BORROWER shall from time to time inform the BANK of the target balance
which BORROWER desires to maintain in its Demand Deposit Account, which shall in
no event be less than any minimum balance (if any) required under this
Agreement. To maintain the desired target balance in BORROWER's Demand Deposit
Account, BORROWER hereby instructs, authorizes, and directs BANK to charge
BORROWER's Demand Deposit Account to make payments to reduce the debit balance
of BORROWER's Loan Account and to make payment of BORROWER's other obligations
to the BANK, and to make advances under the Revolving Line of Credit Loan
increasing the debit balance in BORROWER's Loan Account and credit the same to
BORROWER's Demand Deposit Account.
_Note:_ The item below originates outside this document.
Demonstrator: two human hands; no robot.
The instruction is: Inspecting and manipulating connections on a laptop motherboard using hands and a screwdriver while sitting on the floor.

Notwithstanding the foregoing, BORROWER's
obligations to pay each Loan are the general obligations of the BORROWER and
shall not be deemed to be obligations to be satisfied solely from funds in the
Demand Deposit Account or by advances under the Revolving Line of Credit Loan.
BORROWER acknowledges and agrees that the target balance is only a desired goal
based upon estimates and that the BANK shall have no responsibility for
variances from the target balance as long as all charges, advances and credits
are made in good faith. All credits against BORROWER's indebtedness indicated in
the Loan Account shall be conditional upon final payment to the BANK of the
items giving rise to such credits. The amount of any item credited against
BORROWER's Loan Account which is not paid or which is charged back against the
BANK for any reason may be charged as a debit to the Loan Account or may be
charged back against the Demand Deposit Account of BORROWER, and shall be an
obligation of the BORROWER to the BANK in each instance whether or not the item
so charged back or not paid is returned. Any item received in payment towards
BORROWER's outstanding indebtedness reflected in the Loan Account which requires
clearance or payment shall be considered to be applied immediately for purposes
of determining the maximum available amount under BORROWER's Revolving Line of
Credit under Section I. A. of this Agreement, but shall not be considered to
have been credited to the Loan Account until two (2) business days after receipt
by the BANK of such item for purposes of interest accruing on the outstanding
indebtedness indicated by the Loan Account. Notwithstanding any other provision
hereof, no advances shall be made by BANK to BORROWER's Demand Deposit Account
at any time an Event of Default exists under this Agreement or the Loan
Documents, or any condition exists which, if not cured, would with the passage
of time or the giving of notice, or both, constitute such an Event of Default.
Except in the case of BANK's gross negligence, willful misconduct, or failure to
act in good faith, BANK shall not be liable for any act done or omitted by it in
good faith, or for any mistake in fact or law, or for anything it may do or
refrain from doing in connection with or as required by this Section of Schedule
A. In addition, BORROWER will reimburse and indemnify BANK for any damages,
losses, liabilities, claims, costs, or expenses, of any kind whatsoever and
however caused, including, but not limited to, reasonable attorneys' fees, paid,
suffered or incurred by BANK as a result of any third party claim against BANK
arising out of or in connection with BANK's performance of the services
contemplated by this Section of Schedule A to be provided by BANK, except to the
extent the same results from the gross negligence, willful misconduct, or
failure to act in good faith by BANK.